これは人が生まれてから得た後得智のはたらきではない。後得智を後得智として
そのまま、あるがままにはたらく平等性智(一心)のはたらきである。

日常生活の根底に一心の正しい智慧と慈悲の光明があって初めて人は生活できる。

2018年7月11日水曜日

仏法に東西はない―オランダ接心にて②


 この五月のオランダの布教がご縁となって、八月の不二般若道場の大接心にヨーロッパから二人の方が、又秋には独り接心に参加の予定とのことである。

 オランダでは十日間滞在、三か所で話しをしましたが、禅仏教に対するあちらの方々の熱意には毎日感動の連続でした。

 たとえばオランダの禅リバー寺での私の提唱後、大衆からいろいろな質問に応答したその中で、一人の若い女性が、「私には菩提心がありません」と涙ながらに語りました。

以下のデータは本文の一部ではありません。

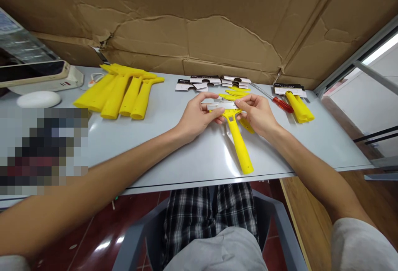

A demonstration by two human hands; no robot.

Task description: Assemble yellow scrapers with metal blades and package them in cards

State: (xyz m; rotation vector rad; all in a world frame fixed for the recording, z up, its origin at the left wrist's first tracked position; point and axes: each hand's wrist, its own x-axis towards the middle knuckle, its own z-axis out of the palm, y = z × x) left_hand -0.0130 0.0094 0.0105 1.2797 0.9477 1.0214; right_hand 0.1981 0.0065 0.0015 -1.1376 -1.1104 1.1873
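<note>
A yellow plastic scraper [239, 146] sits between my hands, its hollow handle slanting down towards the table's front edge. Across its head lies a silvery metal blade [230, 105]. My left hand [196, 117] pinches the left end of the blade and head, thumb on top. On the right end, my right hand [258, 112] grips with thumb and fingertips; its lower fingers are partly hidden behind the head. Flat yellow plastic pieces [238, 90] lie just beyond the hands, and another yellow piece [246, 125] shows beneath my right hand.
Several yellow scraper handles [116, 90] lie at the left, with more handles [299, 107] at the right. Printed cards [205, 81] rest along the cardboard wall [230, 35]. A red-handled screwdriver [282, 104] lies right of my hands. A white mouse-shaped object [39, 99] is far left.
</note>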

これに私は、「あなたが菩提心がないと切実に思われていることが菩提心があるということです。
オランダの皆さんも日本人も菩提心に全く変わりはありません」と答えました。

2018年6月21日木曜日

「無字」の悩みーオランダ接心にて

五月十六日から二十五日までの十日間、布教のためオランダへ行って参りました。オランダは今回で三度目です。アムステルダム空港から二百キロ離れた海から近い田舎町にある禅リバー寺の加単者約46人の五日間の接心で提唱と室内の一人一人の指導をして参りました。その後、アムステルダムで三日宿泊、二ヶ所の禅会(一つは七十人、一つは五六十人の参加者)で提唱と質疑応答を致しました。

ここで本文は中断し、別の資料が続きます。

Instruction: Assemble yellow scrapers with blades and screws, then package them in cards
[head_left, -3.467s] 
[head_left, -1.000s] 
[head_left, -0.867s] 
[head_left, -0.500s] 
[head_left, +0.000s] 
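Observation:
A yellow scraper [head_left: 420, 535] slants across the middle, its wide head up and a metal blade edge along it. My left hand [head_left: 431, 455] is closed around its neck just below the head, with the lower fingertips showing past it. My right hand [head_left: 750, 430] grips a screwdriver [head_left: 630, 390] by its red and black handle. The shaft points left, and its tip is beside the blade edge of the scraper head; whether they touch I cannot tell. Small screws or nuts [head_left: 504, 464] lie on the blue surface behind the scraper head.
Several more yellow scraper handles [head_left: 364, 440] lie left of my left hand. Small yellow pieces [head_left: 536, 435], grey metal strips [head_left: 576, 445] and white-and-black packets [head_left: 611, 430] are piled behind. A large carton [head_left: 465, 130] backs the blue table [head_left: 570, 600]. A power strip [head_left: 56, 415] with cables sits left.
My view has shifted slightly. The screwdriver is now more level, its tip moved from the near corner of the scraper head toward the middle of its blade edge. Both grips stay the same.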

 禅リバー寺での室内指導では、一つの例として、一人の人から、「無字が通らず悩んでいます。どうしたらよいのでしょうか。」との質問を受け、床を「トントン」と叩き、「このもの」がわかれば答えは、向かわなくても、向こうから自然とやって来ますよ、と話したり致しました。趙州無字の公案、手も足も出ないようですが、「トントン」このものがわかれば見解は無字からやって来ます。

2018年5月5日土曜日

生まれたばかりの赤子は六識を具えているのか。


 ある日、一人の僧が趙州和尚(778-897)に、生まれたばかりの赤ん坊にも眼・耳・鼻・舌・身・意の六識が具っているでしょうか、と問うた。趙州はこの問に対して、急流の水の上に手まりを投げ入れると答えた。すなわち、投げ入れた手まりは水の流れに随って転々として流れ止むことがないように赤子の心も我々と同様に暑ければ暑い、寒ければ寒いと感じ、不快であれば泣き叫ぶ。赤子が「おぎゃあー」と泣けば母は急いでかけつける。この時、泣く赤子の心とこれを聞く母の心と二つの心があると考えるが、実は「おぎゃあー」の声そのものには「おぎゃあー」の声があるだけで赤子と母の二つ心があるわけではない。一心のはたらきである。日常の転々と変わる心も、心の形は一時として同じ形はないが、本当は一心があるだけである。心そのものには本来、形はない。現象は心の影に過ぎない。この一心にめざめるのが、不変の自己の真実の生命にめざめる道でもある。「おぎゃあー」の一心である。